**WHAT THIS TASK INVOLVES**
Your task is to filter the data below down to the lines holding "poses".

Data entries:
-- -- --
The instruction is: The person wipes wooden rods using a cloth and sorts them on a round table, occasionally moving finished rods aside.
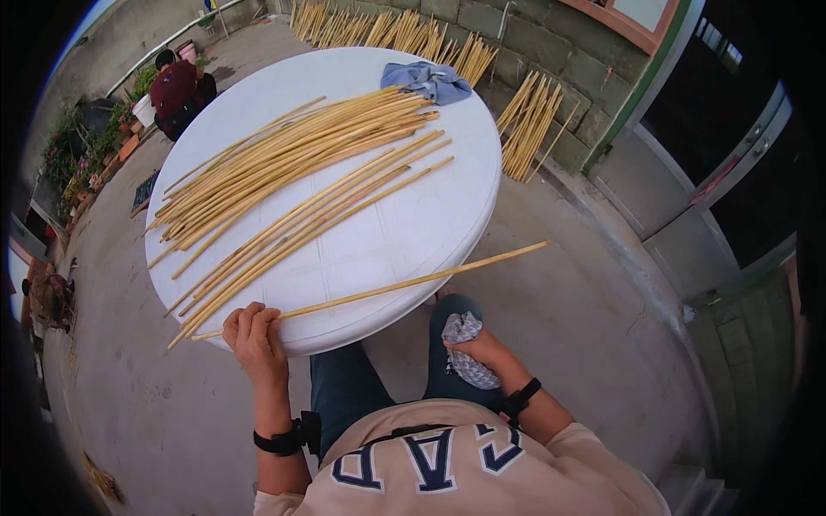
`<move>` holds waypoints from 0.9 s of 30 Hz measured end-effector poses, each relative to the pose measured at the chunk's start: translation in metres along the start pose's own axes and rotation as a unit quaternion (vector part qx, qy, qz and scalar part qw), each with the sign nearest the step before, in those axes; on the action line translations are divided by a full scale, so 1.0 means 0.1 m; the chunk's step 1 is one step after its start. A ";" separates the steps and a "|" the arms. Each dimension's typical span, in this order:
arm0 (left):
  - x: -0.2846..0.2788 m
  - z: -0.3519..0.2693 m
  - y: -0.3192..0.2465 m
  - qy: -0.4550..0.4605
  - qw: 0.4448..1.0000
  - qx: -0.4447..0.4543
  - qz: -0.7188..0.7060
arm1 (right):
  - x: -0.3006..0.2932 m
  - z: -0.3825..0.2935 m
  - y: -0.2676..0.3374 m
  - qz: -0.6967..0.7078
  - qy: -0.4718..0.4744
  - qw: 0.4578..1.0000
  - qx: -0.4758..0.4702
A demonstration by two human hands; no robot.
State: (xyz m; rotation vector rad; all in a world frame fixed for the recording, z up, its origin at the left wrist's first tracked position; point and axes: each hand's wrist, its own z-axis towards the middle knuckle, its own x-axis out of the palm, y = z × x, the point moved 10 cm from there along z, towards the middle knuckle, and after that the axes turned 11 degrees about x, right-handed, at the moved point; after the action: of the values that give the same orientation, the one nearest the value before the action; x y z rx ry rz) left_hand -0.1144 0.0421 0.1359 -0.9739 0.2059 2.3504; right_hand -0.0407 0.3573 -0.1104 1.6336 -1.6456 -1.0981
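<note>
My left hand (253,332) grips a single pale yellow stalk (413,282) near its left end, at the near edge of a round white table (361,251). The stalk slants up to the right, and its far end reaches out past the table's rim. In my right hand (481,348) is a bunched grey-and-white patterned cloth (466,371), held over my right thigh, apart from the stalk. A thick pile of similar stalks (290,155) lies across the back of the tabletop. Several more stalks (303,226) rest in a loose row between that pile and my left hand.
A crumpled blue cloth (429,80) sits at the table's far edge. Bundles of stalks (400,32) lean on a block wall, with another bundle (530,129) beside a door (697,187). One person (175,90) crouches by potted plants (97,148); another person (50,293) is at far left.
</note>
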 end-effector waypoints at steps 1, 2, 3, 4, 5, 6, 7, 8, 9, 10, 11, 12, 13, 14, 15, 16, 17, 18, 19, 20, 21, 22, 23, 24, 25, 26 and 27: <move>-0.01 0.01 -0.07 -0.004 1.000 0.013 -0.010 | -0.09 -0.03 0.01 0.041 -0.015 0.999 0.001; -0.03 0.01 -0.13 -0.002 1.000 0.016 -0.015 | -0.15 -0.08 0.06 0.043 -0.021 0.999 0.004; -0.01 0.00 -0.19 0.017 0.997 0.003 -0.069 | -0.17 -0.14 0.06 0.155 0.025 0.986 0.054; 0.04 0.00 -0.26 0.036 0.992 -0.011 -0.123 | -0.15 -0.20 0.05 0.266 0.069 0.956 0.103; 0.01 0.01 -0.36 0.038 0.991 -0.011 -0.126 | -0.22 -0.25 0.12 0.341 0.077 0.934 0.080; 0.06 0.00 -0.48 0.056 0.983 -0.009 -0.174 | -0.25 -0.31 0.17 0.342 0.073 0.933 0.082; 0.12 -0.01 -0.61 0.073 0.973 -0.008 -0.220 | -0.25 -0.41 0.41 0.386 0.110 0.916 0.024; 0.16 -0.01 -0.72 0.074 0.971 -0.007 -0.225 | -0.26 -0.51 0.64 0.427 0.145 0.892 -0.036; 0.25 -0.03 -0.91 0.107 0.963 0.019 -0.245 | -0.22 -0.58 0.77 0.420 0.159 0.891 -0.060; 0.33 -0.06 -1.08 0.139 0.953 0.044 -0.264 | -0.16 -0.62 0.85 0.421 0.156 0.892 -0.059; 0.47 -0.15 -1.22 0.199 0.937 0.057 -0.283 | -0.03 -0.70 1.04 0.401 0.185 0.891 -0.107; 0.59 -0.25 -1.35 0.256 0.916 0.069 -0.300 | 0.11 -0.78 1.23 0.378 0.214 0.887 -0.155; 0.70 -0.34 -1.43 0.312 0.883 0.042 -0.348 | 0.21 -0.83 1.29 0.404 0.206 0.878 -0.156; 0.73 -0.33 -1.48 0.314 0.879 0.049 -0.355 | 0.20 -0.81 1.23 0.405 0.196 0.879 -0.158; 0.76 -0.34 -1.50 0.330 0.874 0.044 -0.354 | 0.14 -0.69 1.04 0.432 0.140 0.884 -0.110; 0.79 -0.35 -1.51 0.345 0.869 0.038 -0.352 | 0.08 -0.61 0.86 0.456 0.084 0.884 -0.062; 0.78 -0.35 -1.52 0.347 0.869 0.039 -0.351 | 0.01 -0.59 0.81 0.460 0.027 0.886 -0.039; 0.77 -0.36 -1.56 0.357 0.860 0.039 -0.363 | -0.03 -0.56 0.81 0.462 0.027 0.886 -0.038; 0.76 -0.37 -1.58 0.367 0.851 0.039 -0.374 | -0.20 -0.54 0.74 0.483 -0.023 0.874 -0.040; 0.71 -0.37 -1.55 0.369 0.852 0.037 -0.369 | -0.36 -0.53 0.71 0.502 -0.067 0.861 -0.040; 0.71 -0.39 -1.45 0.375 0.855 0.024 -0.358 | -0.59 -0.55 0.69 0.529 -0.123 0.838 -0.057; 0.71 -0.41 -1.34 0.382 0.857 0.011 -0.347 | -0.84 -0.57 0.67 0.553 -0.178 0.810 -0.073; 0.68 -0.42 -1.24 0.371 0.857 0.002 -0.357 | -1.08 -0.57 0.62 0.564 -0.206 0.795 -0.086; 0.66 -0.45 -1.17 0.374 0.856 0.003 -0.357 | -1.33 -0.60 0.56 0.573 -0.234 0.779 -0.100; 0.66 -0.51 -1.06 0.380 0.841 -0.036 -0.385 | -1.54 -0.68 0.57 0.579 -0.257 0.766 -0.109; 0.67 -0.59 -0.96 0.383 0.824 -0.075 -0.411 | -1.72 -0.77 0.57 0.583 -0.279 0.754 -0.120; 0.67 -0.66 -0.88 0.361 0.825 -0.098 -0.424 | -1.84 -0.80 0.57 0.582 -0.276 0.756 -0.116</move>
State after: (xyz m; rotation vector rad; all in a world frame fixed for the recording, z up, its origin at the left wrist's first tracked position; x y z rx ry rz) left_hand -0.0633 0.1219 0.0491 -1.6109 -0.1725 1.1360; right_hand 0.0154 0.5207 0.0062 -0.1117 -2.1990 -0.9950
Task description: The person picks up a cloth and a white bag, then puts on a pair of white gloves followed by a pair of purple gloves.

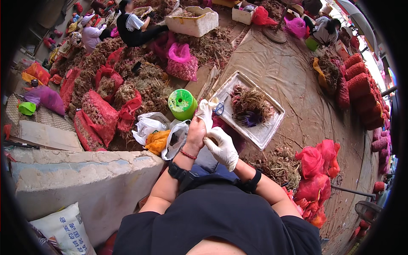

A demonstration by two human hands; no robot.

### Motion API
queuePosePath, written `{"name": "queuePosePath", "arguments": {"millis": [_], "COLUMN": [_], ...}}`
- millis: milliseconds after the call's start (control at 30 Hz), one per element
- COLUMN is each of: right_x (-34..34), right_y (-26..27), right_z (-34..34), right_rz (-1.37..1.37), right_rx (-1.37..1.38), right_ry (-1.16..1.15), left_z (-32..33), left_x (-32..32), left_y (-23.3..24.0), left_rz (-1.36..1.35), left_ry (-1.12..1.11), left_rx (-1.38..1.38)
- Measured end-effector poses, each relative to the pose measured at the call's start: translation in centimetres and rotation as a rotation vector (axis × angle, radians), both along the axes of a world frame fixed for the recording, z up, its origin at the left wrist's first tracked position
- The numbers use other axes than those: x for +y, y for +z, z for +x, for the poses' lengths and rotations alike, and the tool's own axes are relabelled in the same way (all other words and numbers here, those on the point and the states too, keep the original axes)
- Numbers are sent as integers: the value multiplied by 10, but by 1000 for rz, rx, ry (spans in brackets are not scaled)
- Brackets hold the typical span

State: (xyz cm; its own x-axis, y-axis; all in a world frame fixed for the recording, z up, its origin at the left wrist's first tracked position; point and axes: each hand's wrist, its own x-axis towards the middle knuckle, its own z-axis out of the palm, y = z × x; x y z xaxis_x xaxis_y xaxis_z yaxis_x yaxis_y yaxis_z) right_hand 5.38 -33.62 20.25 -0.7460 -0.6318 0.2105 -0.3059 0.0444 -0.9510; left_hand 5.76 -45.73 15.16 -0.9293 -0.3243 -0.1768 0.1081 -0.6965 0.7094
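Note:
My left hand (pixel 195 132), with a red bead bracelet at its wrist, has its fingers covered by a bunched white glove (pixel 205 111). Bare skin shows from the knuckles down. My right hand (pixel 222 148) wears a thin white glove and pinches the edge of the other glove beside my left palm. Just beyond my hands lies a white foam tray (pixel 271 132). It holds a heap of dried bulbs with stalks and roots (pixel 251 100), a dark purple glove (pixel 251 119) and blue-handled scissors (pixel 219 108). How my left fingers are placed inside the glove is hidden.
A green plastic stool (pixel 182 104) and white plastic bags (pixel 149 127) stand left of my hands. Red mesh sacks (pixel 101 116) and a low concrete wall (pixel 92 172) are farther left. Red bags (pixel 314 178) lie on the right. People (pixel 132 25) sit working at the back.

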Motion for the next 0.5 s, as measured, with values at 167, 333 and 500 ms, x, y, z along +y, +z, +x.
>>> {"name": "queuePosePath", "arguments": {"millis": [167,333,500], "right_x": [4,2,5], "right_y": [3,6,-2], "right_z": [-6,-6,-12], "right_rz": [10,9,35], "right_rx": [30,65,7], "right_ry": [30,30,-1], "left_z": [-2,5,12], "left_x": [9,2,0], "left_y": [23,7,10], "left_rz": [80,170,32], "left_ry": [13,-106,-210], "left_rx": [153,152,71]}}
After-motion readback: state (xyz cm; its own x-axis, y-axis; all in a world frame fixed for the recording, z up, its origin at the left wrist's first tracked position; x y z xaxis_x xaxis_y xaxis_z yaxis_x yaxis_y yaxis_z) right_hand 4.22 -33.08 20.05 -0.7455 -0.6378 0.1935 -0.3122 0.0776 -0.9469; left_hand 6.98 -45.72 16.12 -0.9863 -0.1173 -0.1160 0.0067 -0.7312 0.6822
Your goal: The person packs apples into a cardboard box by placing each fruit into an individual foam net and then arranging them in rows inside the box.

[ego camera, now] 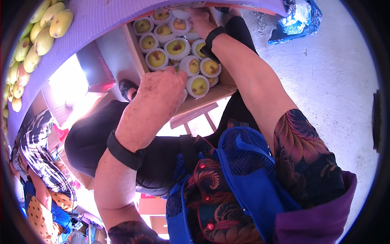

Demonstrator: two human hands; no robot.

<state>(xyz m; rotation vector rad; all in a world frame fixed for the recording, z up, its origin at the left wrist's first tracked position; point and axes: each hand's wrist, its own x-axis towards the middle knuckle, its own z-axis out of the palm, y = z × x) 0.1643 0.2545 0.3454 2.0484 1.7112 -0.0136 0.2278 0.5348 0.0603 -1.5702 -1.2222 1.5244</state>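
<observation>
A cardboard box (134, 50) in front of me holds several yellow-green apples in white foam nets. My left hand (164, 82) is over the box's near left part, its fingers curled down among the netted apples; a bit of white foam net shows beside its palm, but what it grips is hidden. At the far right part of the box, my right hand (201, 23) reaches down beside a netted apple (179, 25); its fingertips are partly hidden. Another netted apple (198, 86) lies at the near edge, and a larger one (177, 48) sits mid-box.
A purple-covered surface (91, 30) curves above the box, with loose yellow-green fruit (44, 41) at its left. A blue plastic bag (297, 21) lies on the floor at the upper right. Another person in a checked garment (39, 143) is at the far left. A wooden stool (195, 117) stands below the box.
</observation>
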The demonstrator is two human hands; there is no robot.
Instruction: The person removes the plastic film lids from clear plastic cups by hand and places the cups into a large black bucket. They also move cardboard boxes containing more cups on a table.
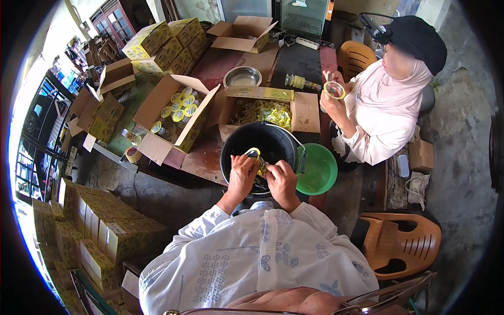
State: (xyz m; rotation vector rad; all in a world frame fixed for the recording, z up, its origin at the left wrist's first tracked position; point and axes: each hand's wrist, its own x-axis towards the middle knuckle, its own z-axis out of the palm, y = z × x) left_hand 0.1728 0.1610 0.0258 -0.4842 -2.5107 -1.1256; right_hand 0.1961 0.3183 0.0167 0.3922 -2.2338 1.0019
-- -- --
**RESULT FOR THIS EXERCISE**
`<move>` holds waypoints from 0.9 s of 30 Hz measured end-effector poses, each relative to the pose measured at the chunk's start: translation in metres along the start pose's own axes and rotation as a unit quaternion (vector part qx, qy, qz and scalar part qw), each with the sign nearest the step before, in those axes; on the action line translations are divided by a full scale, so 1.0 means 0.1 m; the chunk's step 1 is one step after its start. A ";" separates the steps and a "|" the arms. Each dimension's typical span, in this order:
- Measured end-effector poses, each relative to the pose measured at the call's start: translation in centimetres and rotation as a rotation vector (axis × angle, radians), both along the axes of a world frame fixed for the recording, z up, its origin at the left wrist's first tracked position
- The numbers use other axes than those: x for +y, y for +z, z for +x, for the poses' lengths and rotations alike, and the tool's own axes are relabelled in the same way (all other words and numbers here, those on the point and the states too, keep the original axes)

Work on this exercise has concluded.